The Register would serve as an enforcement document to get citizens involved in curbing the municipal’s sanitation menace rather than looking up to the Assembly to do so.
Speaking on behalf of the MCE, Mr Victor Acquaye, Municipal Environmental Health Officer for the Assembly said the National Sanitation Day Register would help the Assembly identify the various entities in the municipality; be it domestic, commercial or cooperate.
Adding that, it would help them develop a register of the people staying in those areas after which they could move ahead to develop a schedule for subsequent cleanup exercises.
Mr Acquaye said this during a cleanup exercise organized at the weekend in Accra to commemorate the National Sanitation Day.
The rationale behind the cleanup was to promote the President’s agenda to make Accra the cleanest city in West Africa.
Mr Acquaye expressed the hope that the Register would be available in the next two months and that, they would use the month of July to identify all the places with specific issues; be it drain, over grown weeds or littering issues.
Then in the month of August, they would carry out a piloting of the initiative to see how well it worked and that if it proved successful, it would be replicated in other areas.
Mr Acquaye noted that communities which would be built into the Register would be served with a notice ahead of the subsequent Sanitation Day cleanup exercises and that, a team would be deployed to go round and take note of both participating and non-participating communities.
He said for those who would fail to participate in the cleanup, the Assembly would do the cleanup on their behalf and later surcharge them for the work that had been done.
Adding that, if they failed to pay the said amount, the Assembly would arraign them before court for not paying their debt.
“Alternatively, we could also come out with a sanction of taking them to court where we have served them notice and they failed to participate without any tangible excuse. We would arraign them before court to explain why they failed to participate in the National Sanitation Day even after they had been prompted ahead of time,” he added.

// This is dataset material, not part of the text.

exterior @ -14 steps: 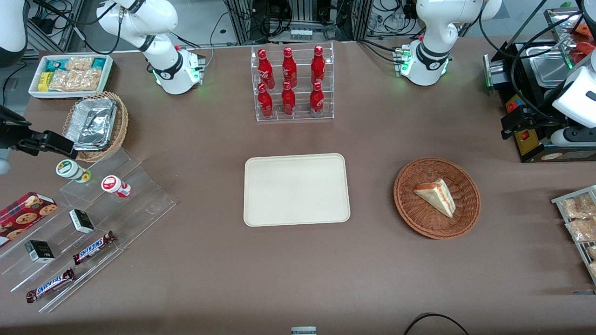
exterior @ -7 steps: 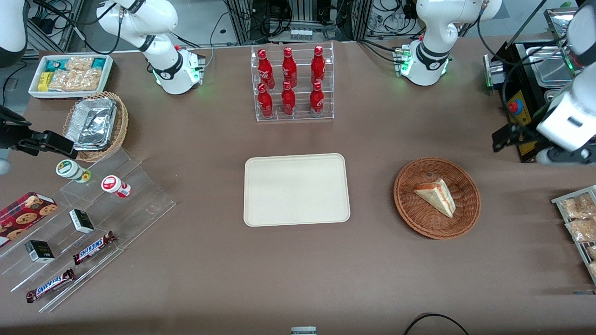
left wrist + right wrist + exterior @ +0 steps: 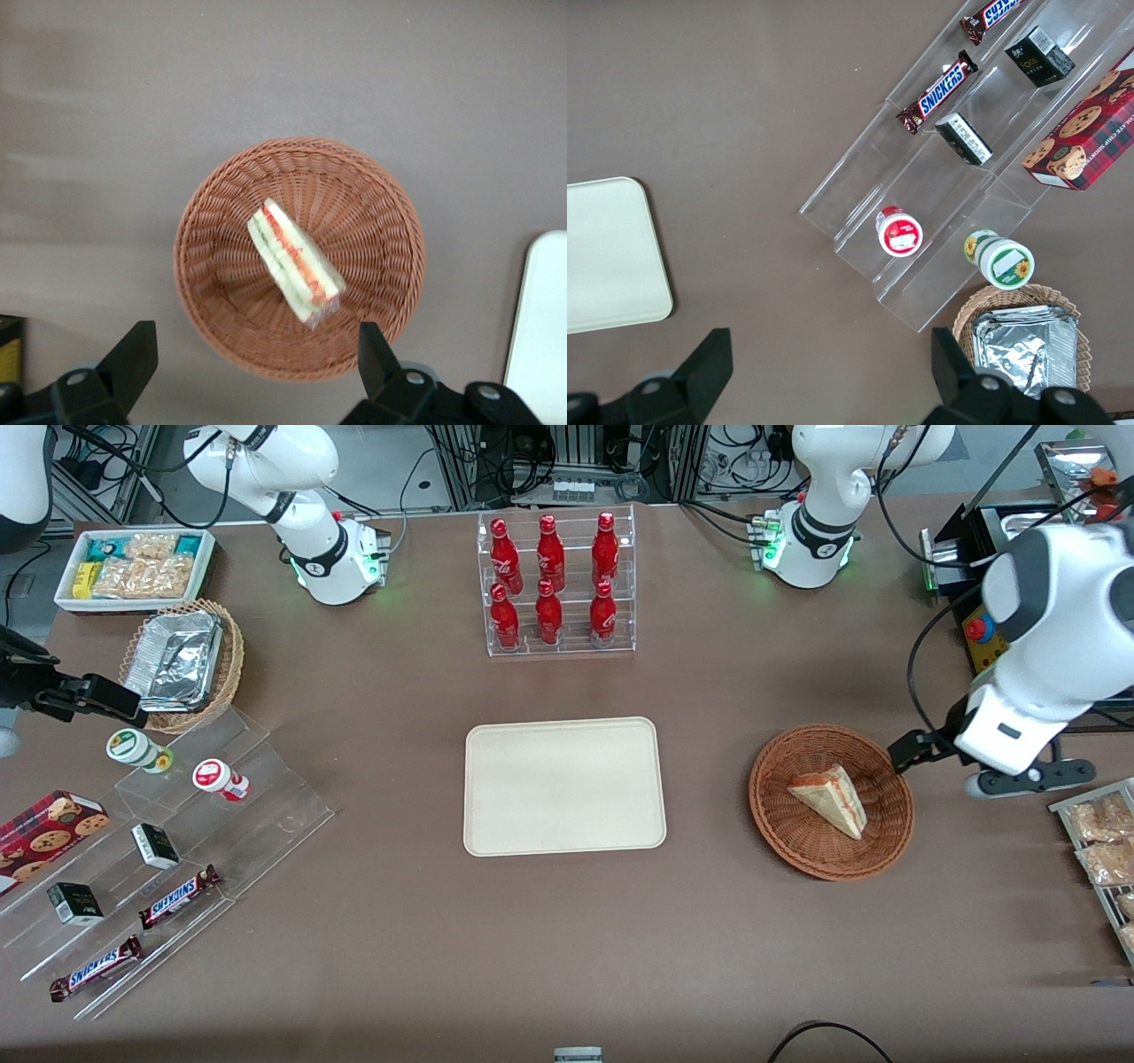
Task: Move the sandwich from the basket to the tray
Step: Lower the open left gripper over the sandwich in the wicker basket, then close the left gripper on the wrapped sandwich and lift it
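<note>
Swung in from the working arm's end, the gripper (image 3: 251, 372) now hovers above the basket (image 3: 831, 802), fingers (image 3: 133, 352) spread (nothing grabbed yet), so the sandwich (image 3: 829, 799) still needs lifting over to the tray (image 3: 564, 786).

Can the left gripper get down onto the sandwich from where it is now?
Probably yes. The gripper hangs above the basket with fingers spread wide, and the sandwich lies alone and uncovered in the middle. The low basket rim is the only nearby obstruction, and it looks shallow.
</note>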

Mr Acquaye said if citizens were made to be involved in the curbing of their own sanitation problems, they would be responsible and stand up to anyone who littered their surroundings, because they knew they would be the ones to bear the consequences later on.
He said the Assembly would get citizens to do the cleaning while they only came in to facilitate the process of filth collection on the National Sanitation Day.
Mr Acquaye explained that even though a lot of mass media education was ongoing, the Assembly currently wanted to tailor the education to specific issues.
“If we know this area is faced with this particular sanitation related issue, we would go and engage them on that issue rather than give them a generic education which may not even concern them.
We are going to map out the various issues and address them one by one because we can’t use one approach to solve every problem,” he added.
The National Sanitation Day is observed on every first Saturday of the month.
The Korley Klottey Municipal Assembly organized this month’s cleanup exercise at five places namely; Apollo Theatre on the Ring Road, Tema Station, the Arts Centre and its environs, Oxford Street and Asylum Down Roundabout.